=== Instructions to follow ===
Return every line of the listing below so that it matches the original exactly.

=== Recorded information ===

=== Section Start ===

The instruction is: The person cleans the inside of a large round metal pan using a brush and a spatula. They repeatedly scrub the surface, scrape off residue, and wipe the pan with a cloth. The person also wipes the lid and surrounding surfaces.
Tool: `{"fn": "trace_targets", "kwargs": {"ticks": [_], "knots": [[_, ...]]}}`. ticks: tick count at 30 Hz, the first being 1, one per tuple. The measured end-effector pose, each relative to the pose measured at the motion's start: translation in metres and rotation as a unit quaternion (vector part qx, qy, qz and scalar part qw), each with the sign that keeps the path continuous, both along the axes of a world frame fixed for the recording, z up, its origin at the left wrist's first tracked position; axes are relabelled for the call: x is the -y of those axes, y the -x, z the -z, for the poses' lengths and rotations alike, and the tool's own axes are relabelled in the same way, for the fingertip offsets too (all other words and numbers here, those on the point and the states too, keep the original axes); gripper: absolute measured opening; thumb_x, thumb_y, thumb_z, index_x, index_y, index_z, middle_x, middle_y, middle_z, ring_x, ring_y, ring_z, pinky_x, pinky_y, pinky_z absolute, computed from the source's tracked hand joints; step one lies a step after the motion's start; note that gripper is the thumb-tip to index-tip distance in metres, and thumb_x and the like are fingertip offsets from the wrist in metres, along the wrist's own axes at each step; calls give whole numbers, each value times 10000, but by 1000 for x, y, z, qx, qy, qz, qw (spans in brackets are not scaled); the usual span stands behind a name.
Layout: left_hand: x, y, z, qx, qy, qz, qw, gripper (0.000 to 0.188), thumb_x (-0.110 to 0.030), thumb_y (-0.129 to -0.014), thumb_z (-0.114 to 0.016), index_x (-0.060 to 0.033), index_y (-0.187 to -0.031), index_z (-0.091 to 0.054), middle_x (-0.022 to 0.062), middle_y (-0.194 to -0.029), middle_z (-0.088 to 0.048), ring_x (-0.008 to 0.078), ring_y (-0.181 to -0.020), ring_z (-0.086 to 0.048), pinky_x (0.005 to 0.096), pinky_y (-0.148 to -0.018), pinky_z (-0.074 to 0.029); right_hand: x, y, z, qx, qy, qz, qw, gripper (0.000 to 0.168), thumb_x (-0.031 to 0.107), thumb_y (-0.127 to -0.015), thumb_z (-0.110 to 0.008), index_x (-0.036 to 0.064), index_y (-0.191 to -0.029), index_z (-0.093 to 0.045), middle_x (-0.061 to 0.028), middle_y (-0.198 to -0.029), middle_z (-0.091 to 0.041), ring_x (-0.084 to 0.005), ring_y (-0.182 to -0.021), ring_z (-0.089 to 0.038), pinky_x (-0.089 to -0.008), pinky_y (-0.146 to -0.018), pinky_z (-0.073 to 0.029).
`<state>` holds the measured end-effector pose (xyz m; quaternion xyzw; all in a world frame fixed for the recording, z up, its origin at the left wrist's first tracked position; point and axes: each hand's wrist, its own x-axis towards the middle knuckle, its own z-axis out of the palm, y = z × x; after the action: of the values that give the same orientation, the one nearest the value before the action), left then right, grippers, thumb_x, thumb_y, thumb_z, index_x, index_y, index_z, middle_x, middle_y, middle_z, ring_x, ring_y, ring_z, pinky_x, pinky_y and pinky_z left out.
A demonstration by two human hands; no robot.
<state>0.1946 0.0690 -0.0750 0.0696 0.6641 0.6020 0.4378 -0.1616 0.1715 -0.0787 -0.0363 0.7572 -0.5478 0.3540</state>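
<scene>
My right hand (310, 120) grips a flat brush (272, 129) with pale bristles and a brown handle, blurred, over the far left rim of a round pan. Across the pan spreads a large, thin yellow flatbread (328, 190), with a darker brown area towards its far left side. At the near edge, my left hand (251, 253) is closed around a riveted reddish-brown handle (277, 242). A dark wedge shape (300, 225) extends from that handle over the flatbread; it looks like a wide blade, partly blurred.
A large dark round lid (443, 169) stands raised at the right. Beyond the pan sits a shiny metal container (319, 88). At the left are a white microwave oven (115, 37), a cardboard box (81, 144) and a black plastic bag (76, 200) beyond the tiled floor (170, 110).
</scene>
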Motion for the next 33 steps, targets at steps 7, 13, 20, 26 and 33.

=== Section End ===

=== Your solution ===
The instruction is: The person cleans the inside of a large round metal pan using a brush and a spatula. They repeatedly scrub the surface, scrape off residue, and wipe the pan with a cloth. The person also wipes the lid and surrounding surfaces.
Tool: `{"fn": "trace_targets", "kwargs": {"ticks": [_], "knots": [[_, ...]]}}`. ticks: tick count at 30 Hz, the first being 1, one per tuple. The measured end-effector pose, each relative to the pose measured at the motion's start: translation in metres and rotation as a unit quaternion (vector part qx, qy, qz and scalar part qw), each with the sign that keeps the path continuous, both along the axes of a world frame fixed for the recording, z up, its origin at the left wrist's first tracked position; axes are relabelled for the call: x is the -y of those axes, y the -x, z the -z, for the poses' lengths and rotations alike, and the tool's own axes are relabelled in the same way, for the fingertip offsets too (all other words and numbers here, those on the point and the states too, keep the original axes); gripper: absolute measured opening; thumb_x, thumb_y, thumb_z, index_x, index_y, index_z, middle_x, middle_y, middle_z, ring_x, ring_y, ring_z, pinky_x, pinky_y, pinky_z absolute, computed from the source's tracked hand joints; step one lies a step after the motion's start; note that gripper is the thumb-tip to index-tip distance in metres, and thumb_x and the like are fingertip offsets from the wrist in metres, along the wrist's own axes at each step; calls give whole numbers, each value times 10000, but by 1000 for x, y, z, qx, qy, qz, qw (spans in brackets are not scaled); the usual span stands behind a name.
Layout: left_hand: x, y, z, qx, qy, qz, qw, gripper (0.000 to 0.188), thumb_x (-0.110 to 0.030), thumb_y (-0.129 to -0.014), thumb_z (-0.114 to 0.016), index_x (-0.060 to 0.033), index_y (-0.187 to -0.031), index_z (-0.091 to 0.054), middle_x (-0.022 to 0.062), middle_y (-0.194 to -0.029), middle_z (-0.088 to 0.048), ring_x (-0.008 to 0.078), ring_y (-0.181 to -0.020), ring_z (-0.086 to 0.048), pinky_x (0.005 to 0.096), pinky_y (-0.148 to -0.018), pinky_z (-0.074 to 0.029); right_hand: x, y, z, qx, qy, qz, qw, gripper (0.000 to 0.168), thumb_x (-0.031 to 0.107), thumb_y (-0.127 to -0.015), thumb_z (-0.110 to 0.008), index_x (-0.036 to 0.064), index_y (-0.191 to -0.029), index_z (-0.093 to 0.045), middle_x (-0.061 to 0.028), middle_y (-0.198 to -0.029), middle_z (-0.091 to 0.041), ring_x (-0.084 to 0.005), ring_y (-0.182 to -0.021), ring_z (-0.089 to 0.038), pinky_x (-0.089 to -0.008), pinky_y (-0.146 to -0.018), pinky_z (-0.073 to 0.029).
`<state>` holds the measured end-effector pose (xyz m; quaternion xyzw; all in a world frame fixed for the recording, z up, its origin at the left wrist's first tracked position; point and axes: each hand's wrist, its own x-axis towards the middle knuckle, its own z-axis out of the palm, y = z × x; after the action: of the values that give the same orientation, the one nearest the value before the action), left then right, grippers, thumb_x, thumb_y, thumb_z, index_x, index_y, index_z, middle_x, middle_y, middle_z, ring_x, ring_y, ring_z, pinky_x, pinky_y and pinky_z left out.
A demonstration by two human hands; no robot.
<state>0.1946 0.0690 -0.0750 0.0696 0.6641 0.6020 0.4378 -0.1616 0.1715 -0.0787 -0.0363 0.7572 -0.5478 0.3540</state>
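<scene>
My right hand (310, 120) grips a flat brush (272, 129) with pale bristles and a brown handle, blurred, over the far left rim of a round pan. Across the pan spreads a large, thin yellow flatbread (328, 190), with a darker brown area towards its far left side. At the near edge, my left hand (251, 253) is closed around a riveted reddish-brown handle (277, 242). A dark wedge shape (300, 225) extends from that handle over the flatbread; it looks like a wide blade, partly blurred.
A large dark round lid (443, 169) stands raised at the right. Beyond the pan sits a shiny metal container (319, 88). At the left are a white microwave oven (115, 37), a cardboard box (81, 144) and a black plastic bag (76, 200) beyond the tiled floor (170, 110).
</scene>
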Motion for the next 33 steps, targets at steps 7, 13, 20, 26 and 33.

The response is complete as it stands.